Enfin, l'article L. 1111-10 du CGCT fixe à 10% la participation minimale du maître d'ouvrage pour les investissements réalisés par des EPCI à fiscalité propre de Corse en matière d'eau potable, d'assainissement, de voirie communale, d'élimination des déchets et de protection contre les incendies de forêts, lorsque ces projets « n'entrent pas dans le champ de compétence communautaire ».

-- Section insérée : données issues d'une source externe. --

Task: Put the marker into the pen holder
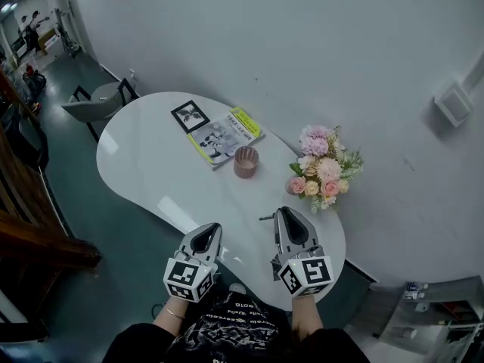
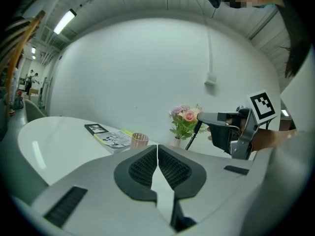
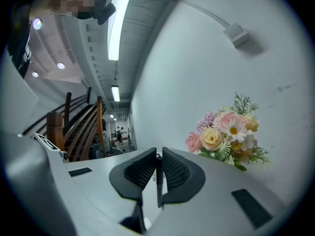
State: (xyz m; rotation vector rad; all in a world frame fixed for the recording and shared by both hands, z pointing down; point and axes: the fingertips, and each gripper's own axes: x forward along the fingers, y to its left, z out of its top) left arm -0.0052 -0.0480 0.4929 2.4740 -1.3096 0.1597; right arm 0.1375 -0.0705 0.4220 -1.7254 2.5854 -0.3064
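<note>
My right gripper (image 1: pixel 281 214) is shut on a thin black marker (image 3: pixel 158 182), which stands upright between its pads. Seen from the left gripper view, the marker (image 2: pixel 193 134) hangs down from the right gripper (image 2: pixel 204 118), above the table. The pen holder (image 1: pixel 246 162), a small pink ribbed cup, stands on the white table (image 1: pixel 144 165) ahead of both grippers and apart from them. It also shows in the left gripper view as the pen holder (image 2: pixel 139 140). My left gripper (image 1: pixel 207 230) hovers at the table's near edge, and its jaws (image 2: pixel 157 149) are shut with nothing between them.
A magazine (image 1: pixel 224 136) and a small framed picture (image 1: pixel 190 116) lie beyond the pen holder. A vase of pink flowers (image 1: pixel 325 170) stands to its right, close to the wall. A chair (image 1: pixel 98 100) stands at the table's far left end.
</note>
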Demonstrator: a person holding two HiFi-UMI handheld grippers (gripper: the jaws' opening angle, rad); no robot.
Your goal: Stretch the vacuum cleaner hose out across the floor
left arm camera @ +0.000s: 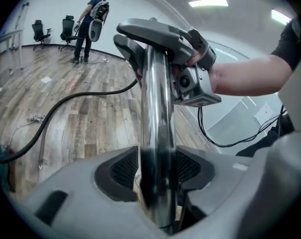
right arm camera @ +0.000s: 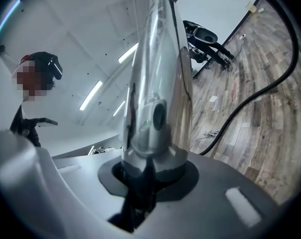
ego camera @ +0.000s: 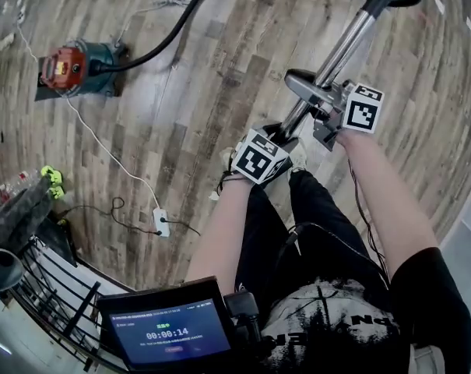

On notera que l'article 3 de la loi n° 2023-656 du 25 juillet 2023 relative à l'accélération de la reconstruction et de la réfection des bâtiments dégradés ou détruits au cours des violences urbaines survenues du 27 juin au 5 juillet 2023 a autorisé le Gouvernement à prendre par voie d'ordonnance, dans les conditions prévues par l'article 38 de la Constitution, « toute mesure relevant du domaine de la loi destinée à faciliter la réparation des dommages directement causés par les actes de dégradation et de destruction liés aux troubles à l'ordre et à la sécurité publics survenus du 27 juin 2023 au 5 juillet 2023 » en recourant notamment à des dérogations à l'obligation de participation minimale prévue à l'article L. 1111-10 du CGCT.

Compte tenu des enjeux de l'adaptation du bâti scolaire à la transition environnementale et du défi que constituent ces investissements pour les collectivités, plus particulièrement sur le plan budgétaire, il est urgent de permettre une réévaluation, en fonction de la situation financière des maîtres d'ouvrage, du seuil de 20 % et de limiter celui-ci à 10 % des financements publics pour la rénovation écologique de ces bâtiments, comme le CGCT le prévoit déjà à l'égard de certains investissements.

Compte tenu des difficultés particulières auxquelles se heurtent certaines communes - plus particulièrement les petites communes, et notamment en milieu rural - pour financer la rénovation énergétique des écoles, les auteurs de la présente proposition de loi estiment que cette modification de l'article L. 1111-10 du CGCT devrait en principe faciliter au premier chef les investissements des communes en matière de bâti scolaire, sans naturellement exclure que la faculté ouverte au représentant de l'État dans le département s'applique aux investissements des autres collectivités lorsque la situation financière de celles-ci le justifie.